The generated 32-bit assembly based on GCC 10.2 (-O3: https://godbolt.org/z/8sPs55nzT):

        // Thread B:
        // shared.store(42, std::memory_order_relaxed);
        movl    $42, %ecx
        xorl    %ebx, %ebx
        subl    $8, %esp
        movl    16(%esp), %eax
        movl    4(%eax), %eax       # function arg: pointer to  shared
        movl    %ecx, (%esp)
        movl    %ebx, 4(%esp)
        movq    (%esp), %xmm0       # 8-byte reload
        movq    %xmm0, (%eax)       # 8-byte store to  shared
        addl    $8, %esp

        // Thread A:
        // while (shared.load(std::memory_order_relaxed) != 42) {
        // }
.L9:                                # do {
        movq    -16(%ebp), %xmm1       # 8-byte load from shared
        movq    %xmm1, -32(%ebp)       # copy to a dummy temporary
        movl    -32(%ebp), %edx
        movl    -28(%ebp), %ecx        # and scalar reload
        movl    %edx, %eax
        movl    %ecx, %edx
        xorl    $42, %eax
        orl     %eax, %edx
        jne     .L9                 # } while(shared.load() ^ 42 != 0);

To guarantee atomicity for loads and stores, the compiler emits an 8-byte SSE2 movq instruction (to/from the bottom half of a 128-bit SSE register). Additionally, the assembly shows that the loop remains intact even though volatile was removed.

By using std::atomic in the sample, it is guaranteed that

std::atomic loads and stores are not subject to register-based caching
std::atomic loads and stores do not allow partial values to be observed

The C++ standard doesn't talk about registers at all, but it does say:

Implementations should make atomic stores visible to atomic loads within a reasonable amount of time.

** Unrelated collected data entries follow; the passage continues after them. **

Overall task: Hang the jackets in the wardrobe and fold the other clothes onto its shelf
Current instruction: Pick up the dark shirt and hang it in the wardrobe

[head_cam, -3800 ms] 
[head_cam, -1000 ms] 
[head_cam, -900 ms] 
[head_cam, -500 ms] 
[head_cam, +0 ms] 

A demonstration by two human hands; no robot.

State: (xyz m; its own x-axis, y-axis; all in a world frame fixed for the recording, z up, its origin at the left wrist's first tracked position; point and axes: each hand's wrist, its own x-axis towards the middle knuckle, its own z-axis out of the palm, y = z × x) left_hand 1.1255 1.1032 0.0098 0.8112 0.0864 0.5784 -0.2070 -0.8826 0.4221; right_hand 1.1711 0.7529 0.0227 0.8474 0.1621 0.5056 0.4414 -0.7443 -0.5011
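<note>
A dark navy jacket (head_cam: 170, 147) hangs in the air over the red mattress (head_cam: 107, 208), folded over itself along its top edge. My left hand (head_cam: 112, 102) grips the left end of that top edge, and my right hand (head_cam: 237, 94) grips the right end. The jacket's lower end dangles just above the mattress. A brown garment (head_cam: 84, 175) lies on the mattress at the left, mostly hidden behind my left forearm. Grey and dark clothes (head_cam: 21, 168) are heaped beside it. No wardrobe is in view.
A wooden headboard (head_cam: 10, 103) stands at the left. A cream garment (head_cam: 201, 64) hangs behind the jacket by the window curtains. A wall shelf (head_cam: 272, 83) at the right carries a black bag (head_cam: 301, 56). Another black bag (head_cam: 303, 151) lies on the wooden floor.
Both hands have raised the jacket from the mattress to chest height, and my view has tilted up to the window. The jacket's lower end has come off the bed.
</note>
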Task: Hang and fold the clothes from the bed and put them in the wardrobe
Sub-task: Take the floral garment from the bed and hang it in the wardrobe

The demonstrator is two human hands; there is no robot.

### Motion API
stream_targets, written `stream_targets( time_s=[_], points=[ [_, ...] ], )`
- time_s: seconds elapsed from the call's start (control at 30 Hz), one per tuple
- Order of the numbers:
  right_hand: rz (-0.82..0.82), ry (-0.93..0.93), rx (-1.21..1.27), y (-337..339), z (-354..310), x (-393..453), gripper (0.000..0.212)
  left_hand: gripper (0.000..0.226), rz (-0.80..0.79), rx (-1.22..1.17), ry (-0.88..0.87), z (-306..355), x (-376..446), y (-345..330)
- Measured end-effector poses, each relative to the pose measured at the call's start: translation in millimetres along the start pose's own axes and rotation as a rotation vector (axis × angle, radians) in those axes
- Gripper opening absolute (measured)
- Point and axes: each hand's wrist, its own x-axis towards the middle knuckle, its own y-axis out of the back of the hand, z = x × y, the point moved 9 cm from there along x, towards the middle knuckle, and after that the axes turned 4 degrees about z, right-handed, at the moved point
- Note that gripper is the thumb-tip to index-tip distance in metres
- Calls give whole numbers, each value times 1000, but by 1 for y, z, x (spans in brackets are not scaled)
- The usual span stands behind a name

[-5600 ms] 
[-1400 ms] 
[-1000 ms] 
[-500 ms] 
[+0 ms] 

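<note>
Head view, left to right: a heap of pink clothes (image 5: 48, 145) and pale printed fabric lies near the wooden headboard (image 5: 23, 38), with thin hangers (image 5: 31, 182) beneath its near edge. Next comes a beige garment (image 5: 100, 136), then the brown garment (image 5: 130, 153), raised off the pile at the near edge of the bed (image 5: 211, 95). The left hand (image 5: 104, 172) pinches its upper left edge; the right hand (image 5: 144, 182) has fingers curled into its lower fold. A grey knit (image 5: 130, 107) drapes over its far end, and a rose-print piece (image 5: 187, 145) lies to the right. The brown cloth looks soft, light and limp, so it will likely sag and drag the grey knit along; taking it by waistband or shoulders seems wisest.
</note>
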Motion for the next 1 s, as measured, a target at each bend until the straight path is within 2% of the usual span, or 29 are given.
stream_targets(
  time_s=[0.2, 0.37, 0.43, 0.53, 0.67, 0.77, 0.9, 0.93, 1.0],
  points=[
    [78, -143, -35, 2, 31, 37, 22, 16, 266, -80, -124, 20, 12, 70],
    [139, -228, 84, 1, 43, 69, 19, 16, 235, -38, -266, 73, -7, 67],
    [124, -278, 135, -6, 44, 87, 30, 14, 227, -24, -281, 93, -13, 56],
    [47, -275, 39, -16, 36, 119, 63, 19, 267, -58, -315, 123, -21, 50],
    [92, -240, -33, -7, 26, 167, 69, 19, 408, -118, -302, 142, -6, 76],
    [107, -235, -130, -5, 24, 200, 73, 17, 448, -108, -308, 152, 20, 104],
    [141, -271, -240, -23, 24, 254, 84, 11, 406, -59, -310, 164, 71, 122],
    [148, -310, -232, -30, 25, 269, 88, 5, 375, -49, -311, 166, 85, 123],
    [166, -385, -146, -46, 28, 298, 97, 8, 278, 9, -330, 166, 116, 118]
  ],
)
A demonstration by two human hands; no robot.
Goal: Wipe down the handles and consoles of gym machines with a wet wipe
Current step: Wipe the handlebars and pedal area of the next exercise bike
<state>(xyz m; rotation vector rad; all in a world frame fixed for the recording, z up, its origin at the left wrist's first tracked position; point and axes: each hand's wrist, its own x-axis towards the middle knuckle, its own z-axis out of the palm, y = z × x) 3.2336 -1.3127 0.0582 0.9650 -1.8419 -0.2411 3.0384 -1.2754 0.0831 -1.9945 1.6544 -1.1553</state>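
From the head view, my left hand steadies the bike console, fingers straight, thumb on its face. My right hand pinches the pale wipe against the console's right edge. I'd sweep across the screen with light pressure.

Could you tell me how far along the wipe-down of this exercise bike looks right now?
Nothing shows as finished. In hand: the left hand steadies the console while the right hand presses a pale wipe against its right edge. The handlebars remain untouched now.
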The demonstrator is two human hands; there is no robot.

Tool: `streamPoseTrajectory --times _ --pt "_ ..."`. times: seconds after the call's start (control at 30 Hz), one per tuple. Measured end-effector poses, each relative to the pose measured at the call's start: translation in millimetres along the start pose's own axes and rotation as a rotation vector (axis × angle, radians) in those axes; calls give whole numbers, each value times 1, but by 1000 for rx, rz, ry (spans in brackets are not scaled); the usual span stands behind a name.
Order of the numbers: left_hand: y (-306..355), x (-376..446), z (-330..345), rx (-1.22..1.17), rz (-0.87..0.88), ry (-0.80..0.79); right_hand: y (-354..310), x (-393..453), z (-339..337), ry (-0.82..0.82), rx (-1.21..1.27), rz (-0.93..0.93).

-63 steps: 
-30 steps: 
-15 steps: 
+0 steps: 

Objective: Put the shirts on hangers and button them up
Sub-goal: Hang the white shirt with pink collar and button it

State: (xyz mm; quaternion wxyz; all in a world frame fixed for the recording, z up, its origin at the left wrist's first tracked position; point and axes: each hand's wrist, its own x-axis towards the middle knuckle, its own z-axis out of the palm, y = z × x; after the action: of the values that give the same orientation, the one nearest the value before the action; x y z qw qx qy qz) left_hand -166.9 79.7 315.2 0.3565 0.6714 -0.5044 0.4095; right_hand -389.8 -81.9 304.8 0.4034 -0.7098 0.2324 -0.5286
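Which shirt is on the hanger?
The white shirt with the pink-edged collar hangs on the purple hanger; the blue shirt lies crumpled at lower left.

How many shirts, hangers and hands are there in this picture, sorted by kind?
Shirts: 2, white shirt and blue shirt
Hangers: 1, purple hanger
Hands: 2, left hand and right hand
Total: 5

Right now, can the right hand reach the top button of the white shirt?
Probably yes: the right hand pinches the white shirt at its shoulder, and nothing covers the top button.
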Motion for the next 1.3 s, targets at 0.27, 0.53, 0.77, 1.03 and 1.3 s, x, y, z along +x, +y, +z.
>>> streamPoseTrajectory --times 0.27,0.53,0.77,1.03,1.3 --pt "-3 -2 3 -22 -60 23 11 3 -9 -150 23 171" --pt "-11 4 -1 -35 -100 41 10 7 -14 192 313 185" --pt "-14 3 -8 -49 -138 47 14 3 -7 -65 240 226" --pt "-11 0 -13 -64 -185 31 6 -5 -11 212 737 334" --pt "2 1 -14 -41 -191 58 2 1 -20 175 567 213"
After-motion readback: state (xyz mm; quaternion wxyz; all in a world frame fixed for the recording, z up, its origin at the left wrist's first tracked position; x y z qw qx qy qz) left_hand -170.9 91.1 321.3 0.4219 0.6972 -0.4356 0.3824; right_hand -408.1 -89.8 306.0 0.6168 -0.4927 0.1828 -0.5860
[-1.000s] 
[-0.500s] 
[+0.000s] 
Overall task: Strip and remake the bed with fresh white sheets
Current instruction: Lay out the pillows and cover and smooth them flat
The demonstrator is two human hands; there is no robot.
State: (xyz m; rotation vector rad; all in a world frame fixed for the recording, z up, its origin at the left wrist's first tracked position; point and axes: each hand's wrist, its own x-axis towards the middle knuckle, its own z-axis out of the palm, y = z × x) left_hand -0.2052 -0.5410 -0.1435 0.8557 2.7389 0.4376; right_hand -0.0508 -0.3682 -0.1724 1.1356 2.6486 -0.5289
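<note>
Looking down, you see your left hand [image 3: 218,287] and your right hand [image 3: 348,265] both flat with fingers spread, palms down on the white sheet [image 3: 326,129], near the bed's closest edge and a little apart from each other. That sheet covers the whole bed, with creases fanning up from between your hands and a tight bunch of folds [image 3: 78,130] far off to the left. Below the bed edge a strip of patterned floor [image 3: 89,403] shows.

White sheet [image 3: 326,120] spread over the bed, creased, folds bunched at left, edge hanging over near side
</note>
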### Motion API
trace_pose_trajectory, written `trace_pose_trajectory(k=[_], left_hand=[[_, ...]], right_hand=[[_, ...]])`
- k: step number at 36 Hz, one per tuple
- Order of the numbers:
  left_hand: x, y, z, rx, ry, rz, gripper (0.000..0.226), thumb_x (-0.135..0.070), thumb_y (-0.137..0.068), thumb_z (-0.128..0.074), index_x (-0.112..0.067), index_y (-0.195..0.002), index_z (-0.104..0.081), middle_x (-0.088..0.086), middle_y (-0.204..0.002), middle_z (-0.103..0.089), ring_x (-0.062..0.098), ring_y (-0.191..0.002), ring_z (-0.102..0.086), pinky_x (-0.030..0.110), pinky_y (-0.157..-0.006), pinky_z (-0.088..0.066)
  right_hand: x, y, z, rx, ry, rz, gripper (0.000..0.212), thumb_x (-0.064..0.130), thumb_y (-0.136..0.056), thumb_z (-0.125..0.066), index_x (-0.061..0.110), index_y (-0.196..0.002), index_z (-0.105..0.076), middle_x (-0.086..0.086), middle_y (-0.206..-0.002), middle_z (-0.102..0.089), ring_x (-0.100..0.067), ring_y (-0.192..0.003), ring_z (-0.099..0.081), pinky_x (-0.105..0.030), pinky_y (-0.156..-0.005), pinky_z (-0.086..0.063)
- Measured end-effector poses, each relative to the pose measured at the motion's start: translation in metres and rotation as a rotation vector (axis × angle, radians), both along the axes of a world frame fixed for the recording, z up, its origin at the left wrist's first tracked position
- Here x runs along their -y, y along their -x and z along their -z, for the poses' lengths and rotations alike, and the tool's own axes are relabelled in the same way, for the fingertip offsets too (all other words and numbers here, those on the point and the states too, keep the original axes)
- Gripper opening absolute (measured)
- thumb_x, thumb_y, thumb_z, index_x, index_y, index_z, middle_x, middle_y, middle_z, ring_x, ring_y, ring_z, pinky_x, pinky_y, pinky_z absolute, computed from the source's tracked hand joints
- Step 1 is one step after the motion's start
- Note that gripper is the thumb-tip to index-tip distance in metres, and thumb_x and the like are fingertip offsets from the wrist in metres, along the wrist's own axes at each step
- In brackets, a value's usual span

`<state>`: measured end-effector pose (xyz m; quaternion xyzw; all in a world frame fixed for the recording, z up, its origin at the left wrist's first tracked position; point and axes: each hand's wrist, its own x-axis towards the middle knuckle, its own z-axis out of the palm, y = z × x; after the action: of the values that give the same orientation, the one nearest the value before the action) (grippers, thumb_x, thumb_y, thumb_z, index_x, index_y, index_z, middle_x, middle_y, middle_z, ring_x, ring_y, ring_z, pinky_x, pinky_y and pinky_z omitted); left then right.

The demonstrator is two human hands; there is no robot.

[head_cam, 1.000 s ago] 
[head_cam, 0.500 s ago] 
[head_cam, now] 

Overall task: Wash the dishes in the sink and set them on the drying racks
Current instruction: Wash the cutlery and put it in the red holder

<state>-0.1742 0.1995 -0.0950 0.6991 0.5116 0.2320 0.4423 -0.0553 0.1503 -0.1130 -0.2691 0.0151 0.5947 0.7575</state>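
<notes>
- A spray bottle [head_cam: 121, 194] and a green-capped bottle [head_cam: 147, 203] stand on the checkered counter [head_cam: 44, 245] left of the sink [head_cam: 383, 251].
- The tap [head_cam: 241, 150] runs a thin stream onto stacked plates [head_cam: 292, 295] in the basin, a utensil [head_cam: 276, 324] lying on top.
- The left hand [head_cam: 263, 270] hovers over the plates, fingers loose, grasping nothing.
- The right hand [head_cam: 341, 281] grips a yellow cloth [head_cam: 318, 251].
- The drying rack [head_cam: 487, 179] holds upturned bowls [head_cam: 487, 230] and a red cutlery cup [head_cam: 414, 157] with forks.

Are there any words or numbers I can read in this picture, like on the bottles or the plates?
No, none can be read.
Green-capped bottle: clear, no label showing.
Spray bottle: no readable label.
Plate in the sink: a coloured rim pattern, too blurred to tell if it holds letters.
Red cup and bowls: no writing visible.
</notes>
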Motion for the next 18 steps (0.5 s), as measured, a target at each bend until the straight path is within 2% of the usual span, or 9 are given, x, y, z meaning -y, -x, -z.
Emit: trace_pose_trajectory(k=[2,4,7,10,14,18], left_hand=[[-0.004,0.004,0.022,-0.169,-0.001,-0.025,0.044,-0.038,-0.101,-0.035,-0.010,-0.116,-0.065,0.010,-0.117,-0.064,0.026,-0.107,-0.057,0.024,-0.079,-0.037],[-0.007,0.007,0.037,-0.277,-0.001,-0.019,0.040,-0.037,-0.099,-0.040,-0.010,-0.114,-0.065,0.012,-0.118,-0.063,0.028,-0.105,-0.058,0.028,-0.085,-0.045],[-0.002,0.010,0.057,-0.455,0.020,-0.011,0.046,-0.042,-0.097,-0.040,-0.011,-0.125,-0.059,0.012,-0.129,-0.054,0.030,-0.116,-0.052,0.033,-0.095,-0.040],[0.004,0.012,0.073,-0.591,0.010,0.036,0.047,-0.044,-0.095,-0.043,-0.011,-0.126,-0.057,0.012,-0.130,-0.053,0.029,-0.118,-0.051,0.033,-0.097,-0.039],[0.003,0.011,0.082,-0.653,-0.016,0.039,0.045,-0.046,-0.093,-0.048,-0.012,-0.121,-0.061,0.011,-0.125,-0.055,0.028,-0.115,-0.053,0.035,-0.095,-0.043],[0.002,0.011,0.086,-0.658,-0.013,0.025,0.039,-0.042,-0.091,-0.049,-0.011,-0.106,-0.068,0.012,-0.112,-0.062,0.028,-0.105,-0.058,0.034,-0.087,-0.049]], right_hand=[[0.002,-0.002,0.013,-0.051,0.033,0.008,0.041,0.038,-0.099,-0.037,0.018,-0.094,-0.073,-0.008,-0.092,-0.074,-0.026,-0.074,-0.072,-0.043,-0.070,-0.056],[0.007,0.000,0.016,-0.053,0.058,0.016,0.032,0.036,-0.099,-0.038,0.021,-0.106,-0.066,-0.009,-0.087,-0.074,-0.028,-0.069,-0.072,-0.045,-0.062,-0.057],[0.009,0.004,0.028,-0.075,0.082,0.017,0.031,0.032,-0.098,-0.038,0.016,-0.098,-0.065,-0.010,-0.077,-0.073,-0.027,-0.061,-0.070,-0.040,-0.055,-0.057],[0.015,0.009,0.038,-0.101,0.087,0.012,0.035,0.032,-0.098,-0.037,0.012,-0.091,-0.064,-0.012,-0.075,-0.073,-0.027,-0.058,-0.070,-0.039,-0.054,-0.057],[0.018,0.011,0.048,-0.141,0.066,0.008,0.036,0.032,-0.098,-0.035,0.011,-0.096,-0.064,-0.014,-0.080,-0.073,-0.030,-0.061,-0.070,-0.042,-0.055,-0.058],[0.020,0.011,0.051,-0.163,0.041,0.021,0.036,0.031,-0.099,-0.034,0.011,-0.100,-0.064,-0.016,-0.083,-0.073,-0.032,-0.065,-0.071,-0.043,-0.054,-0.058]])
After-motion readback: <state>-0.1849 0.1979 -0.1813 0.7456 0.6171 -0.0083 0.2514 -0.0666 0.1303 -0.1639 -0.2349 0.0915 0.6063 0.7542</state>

While that leaves room for interpretation, caching std::atomic loads across iterations, like triggered in our sample (without volatile or atomic) would clearly be a violation - the store might never become visible. Current compilers don't even optimize atomics within one block, like 2 accesses in the same iteration.

On x86, naturally-aligned loads/stores (where the address is a multiple of the load/store size) are atomic up to 8 bytes without special instructions. That's why GCC is able to use movq.

atomic<T> with a large T may not be supported directly by hardware, in which case the compiler can fall back to using a mutex.

A large T (e.g. the size of 2 registers) on some platforms might require an atomic RMW operation (if the compiler doesn't simply fall back to locking), which are sometimes provided with larger size than the largest efficient pure-load / pure-store that's guaranteed atomic. (e.g. on x86-64, lock cmpxchg16, or ARM ldrexd/strexd retry loop). Single-instruction atomic RMWs (like x86 uses) internally involve a cache line lock or a bus lock. For example, older versions of clang -m32 for x86 will use lock cmpxchg8b instead of movq for 8-byte pure-load or pure-store.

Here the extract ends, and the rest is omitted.